▶ [Task brief] Please set down all of the data below verbatim.

▶ [Collected data]
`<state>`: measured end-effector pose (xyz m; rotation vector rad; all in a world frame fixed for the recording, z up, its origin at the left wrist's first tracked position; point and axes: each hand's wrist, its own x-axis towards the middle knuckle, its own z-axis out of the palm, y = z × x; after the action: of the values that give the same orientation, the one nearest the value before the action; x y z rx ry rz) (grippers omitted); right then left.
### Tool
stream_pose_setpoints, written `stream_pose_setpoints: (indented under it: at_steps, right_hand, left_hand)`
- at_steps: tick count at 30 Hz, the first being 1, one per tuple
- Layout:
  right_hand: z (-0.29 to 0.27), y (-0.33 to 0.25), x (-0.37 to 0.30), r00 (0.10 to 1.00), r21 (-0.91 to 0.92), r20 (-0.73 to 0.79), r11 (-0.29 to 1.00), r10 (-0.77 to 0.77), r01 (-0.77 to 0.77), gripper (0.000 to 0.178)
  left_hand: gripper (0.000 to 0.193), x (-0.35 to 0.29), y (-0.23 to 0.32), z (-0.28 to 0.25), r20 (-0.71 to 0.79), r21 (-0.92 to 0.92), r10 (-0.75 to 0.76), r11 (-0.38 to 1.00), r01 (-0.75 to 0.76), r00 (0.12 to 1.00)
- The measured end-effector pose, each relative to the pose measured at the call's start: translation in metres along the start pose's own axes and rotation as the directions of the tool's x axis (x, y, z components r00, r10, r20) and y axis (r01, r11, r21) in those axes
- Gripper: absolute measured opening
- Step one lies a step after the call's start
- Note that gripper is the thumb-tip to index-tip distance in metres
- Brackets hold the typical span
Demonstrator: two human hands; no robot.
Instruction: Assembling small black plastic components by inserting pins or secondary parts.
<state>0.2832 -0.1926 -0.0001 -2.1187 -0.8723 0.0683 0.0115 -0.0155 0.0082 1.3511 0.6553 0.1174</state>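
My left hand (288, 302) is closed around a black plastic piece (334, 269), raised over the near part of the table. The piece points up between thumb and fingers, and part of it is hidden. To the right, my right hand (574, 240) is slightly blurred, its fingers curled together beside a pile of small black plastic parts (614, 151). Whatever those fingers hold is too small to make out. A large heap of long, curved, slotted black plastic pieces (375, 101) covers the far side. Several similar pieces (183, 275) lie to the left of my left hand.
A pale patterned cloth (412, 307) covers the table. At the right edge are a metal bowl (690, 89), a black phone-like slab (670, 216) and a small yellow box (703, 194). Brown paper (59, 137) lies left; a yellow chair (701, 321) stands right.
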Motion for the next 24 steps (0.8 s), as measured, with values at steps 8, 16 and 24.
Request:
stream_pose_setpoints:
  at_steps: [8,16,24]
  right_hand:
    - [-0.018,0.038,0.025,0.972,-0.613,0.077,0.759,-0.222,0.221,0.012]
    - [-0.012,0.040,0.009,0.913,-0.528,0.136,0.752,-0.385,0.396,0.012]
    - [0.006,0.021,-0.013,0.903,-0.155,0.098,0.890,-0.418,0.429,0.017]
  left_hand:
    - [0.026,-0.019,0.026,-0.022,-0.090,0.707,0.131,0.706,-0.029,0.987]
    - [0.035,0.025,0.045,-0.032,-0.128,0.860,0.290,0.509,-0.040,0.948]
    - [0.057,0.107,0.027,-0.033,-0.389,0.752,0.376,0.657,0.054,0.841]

▶ [Written answer]
`<state>`: measured end-effector pose (xyz m; rotation vector rad; all in a world frame fixed for the recording, z up, its origin at the left wrist's first tracked position; point and axes: each hand's wrist, its own x-axis towards the middle knuckle, its own z-axis out of the palm, y = z × x; after the action: of the values that give the same orientation, the one nearest the value before the action; x y z rx ry rz) (grippers omitted); right then left.
### Tool
stream_pose_setpoints, written `stream_pose_setpoints: (indented under it: at_steps, right_hand, left_hand)`
- at_steps: tick count at 30 Hz, the first being 1, one per tuple
- Layout:
  right_hand: z (-0.29 to 0.27), y (-0.33 to 0.25), x (-0.37 to 0.30), r00 (0.10 to 1.00), r21 (-0.91 to 0.92), r20 (-0.73 to 0.79), r11 (-0.29 to 1.00), r10 (-0.77 to 0.77), r01 (-0.77 to 0.77), gripper (0.000 to 0.178)
  left_hand: gripper (0.000 to 0.193), x (-0.35 to 0.29), y (-0.23 to 0.32), z (-0.28 to 0.25), r20 (-0.71 to 0.79), r21 (-0.92 to 0.92), r10 (-0.75 to 0.76), r11 (-0.38 to 1.00), r01 (-0.75 to 0.76), r00 (0.12 to 1.00)
- The measured end-effector pose, each relative to the pose measured at the call's start: translation in metres along the start pose's own axes and rotation as the directions of the tool's x axis (x, y, z components r00, r10, r20) and y axis (r01, r11, r21) in those axes
- Gripper: absolute measured opening
- Step one lies a step after the call's start
- Note that gripper is the thumb-tip to index-tip distance in metres
- Brackets hold the typical span
Demonstrator: two human hands; no robot.
Instruction: Assembling small black plastic components by inserting pins or secondary parts.
<state>0.2832 -0.1926 -0.0001 -2.1187 -0.8723 0.0683 0.0115 -0.0155 0.0082 1.3511 0.6553 0.1174</state>
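My left hand (288, 302) is closed around a black plastic piece (334, 269), raised over the near part of the table. The piece points up between thumb and fingers, and part of it is hidden. To the right, my right hand (574, 240) is slightly blurred, its fingers curled together beside a pile of small black plastic parts (614, 151). Whatever those fingers hold is too small to make out. A large heap of long, curved, slotted black plastic pieces (375, 101) covers the far side. Several similar pieces (183, 275) lie to the left of my left hand.
A pale patterned cloth (412, 307) covers the table. At the right edge are a metal bowl (690, 89), a black phone-like slab (670, 216) and a small yellow box (703, 194). Brown paper (59, 137) lies left; a yellow chair (701, 321) stands right.
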Motion for the next 24 steps (0.8 s), as measured, with values at steps 8, 16 and 24.
Request:
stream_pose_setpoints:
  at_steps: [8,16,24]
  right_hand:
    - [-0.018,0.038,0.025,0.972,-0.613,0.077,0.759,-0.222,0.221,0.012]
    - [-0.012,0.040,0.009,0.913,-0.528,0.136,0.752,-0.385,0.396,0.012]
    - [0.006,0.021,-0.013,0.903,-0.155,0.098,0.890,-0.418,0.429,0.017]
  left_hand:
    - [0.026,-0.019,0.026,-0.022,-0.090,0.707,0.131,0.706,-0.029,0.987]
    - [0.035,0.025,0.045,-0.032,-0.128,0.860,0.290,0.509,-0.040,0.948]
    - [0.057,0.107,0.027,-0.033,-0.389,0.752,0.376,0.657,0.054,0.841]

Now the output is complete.